Mosaic is a fine civilisation themed game that fits nicely in the middle between the heavier civilisation epics and the lighter weight civ-themed games with a nice area control element.
In Mosaic you are building a civilisation. Players take it in turns to take an action. This is typically to gather resources or currency, buying a card which can be a technology or city project, a city or town, or increasing your population. Players can recruit armed forces and build wonders and can collect achievement cards to represent civilisation advancement and domination. Victory is gained by scoring the most victory points at the end.
Building Your Civilisation
As is often the case in civilisation games, you are building and expanding your civilisation. Mosaic is no different in terms of this basic concept, but it does do some things differently.
Normally, civilisations tend to expand from a capital. In Mosaic you can place cities pretty much anywhere as you seek to gain influence and dominance in the different regions. There is a map reflecting the ancient Mediterranean area and as you place your cities, you are also looking to have either the most presence and therefore influence in an area or come second. In this way you will score victory points. You can boost your influence, by building wonders, recruiting military units and building towns that expand from your cities.
As you place you place your settlements, you also acquire bonus trade goods which can be used to score additional victory points at the end of the game. Military units whilst increasing your influence, only impact on a region rather than being tied to a specific city, but they can be a way to help not just increase your presence, but help remove your opponents’ units, or in the case of siege engines, cancel the influence of enemy cities.
Key Concept Of Influence
There are several ways to score victory points and presence is a key area. It also gives you that feeling of expansion as you have a map to build and units around on. It does feel a little artificial and unrealistic that your ‘empire’ grows in what can be a rather haphazard way, but it does lead to interesting results as players compete for dominance over regions.
At various points in the game, you will reveal from different card decks, an Empire scoring card. This triggers a scoring event part way through the game for victory points based of map influence, and like area control games generally you are likely to want to be the lead influence in at least one area with presence in several others to maximise the points you collect.
Influence shifts during Mosaic as players build cities and towns, recruit units and build wonders, so it’s best not to be too precious over trying to control too many areas, but then there are other ways to score victory points.
Various Score Paths
In addition to influence on the map, you will have the opportunity to build projects, develop technology and acquire a variety of cards during the game. You’ll notice that cards have an icon at the lower right of the cards. These icons are important to note because as well as helping you collect enough to meet pre-requisites for other cards, they also help you accumulate victory points.

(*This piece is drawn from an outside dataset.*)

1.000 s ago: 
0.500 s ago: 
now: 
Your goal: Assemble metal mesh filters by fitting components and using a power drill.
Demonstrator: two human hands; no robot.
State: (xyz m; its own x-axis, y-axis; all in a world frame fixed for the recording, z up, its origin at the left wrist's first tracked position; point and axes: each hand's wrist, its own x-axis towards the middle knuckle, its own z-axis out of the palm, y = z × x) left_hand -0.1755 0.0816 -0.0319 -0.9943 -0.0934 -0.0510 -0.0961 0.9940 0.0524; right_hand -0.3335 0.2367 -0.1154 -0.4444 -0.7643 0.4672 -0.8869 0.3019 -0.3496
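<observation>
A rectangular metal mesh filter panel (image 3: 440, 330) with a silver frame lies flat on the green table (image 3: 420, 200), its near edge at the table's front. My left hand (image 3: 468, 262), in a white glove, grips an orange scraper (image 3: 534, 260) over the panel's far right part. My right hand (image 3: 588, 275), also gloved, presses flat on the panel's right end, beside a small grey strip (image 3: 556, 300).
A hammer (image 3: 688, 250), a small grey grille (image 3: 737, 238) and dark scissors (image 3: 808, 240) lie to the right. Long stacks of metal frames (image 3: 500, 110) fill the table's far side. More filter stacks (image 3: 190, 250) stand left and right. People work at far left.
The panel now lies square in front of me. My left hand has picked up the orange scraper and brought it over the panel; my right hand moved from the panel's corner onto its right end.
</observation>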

These victory points include those from Golden Age cards eg the first to acquire six military icons as well as those from Civilisation Achievements eg 15 Idea production. You can also gain points from building wonders and there is also unrest which essentially comes from tax and tariff. These are negative victory points and will count against your score at the end, although there are ways to negate them eg through building specific wonders.
It is a strength of the game that there are varied ways to score victory points. It would be recommended not to ignore any of them, but it is likely you’ll focus on a few stronger paths based on what opportunities arise in game. Even if you don’t score well from the map, you can still build your path to victory by gaining a number of achievements, building wonders and city project and collecting cards with the necessary icons to score from.
I really like the various way to score points. The options are both thematic and whilst there is an abstract nature to the game it does reflect aspects of empire growth and dominance nicely. In some games you are so restricted in options it can feel like you’re getting stuck, but in Mosaic I feel I have a fair degree of control and options for scoring.
The map is nice, the artwork thematic and there is a sense of expansion. However, I didn’t get the same feeling of an expanding empire as with other civilisation games. Not a game changer, just my opinion. I’ll still play Mosaic and enjoy it, bearing in mind what the game is trying to do.
The game could do with a good player aid to help learners and the map doesn’t have a victory points scoring track and a good scoring grid, but these are not essential to play, rather they would just be a nice addition. It is a game calling for miniatures too, which didn’t come with the game, but again, not essential.
The reference to currency referring to stone, food and ideas, odd and unhelpful in contrast to the mechanic of tax and tariff which are separate.
Mosaic is a nice game. I’d recommend it for those times you don’t want to play or don’t have the time to play an epic, but you still want that civ feel.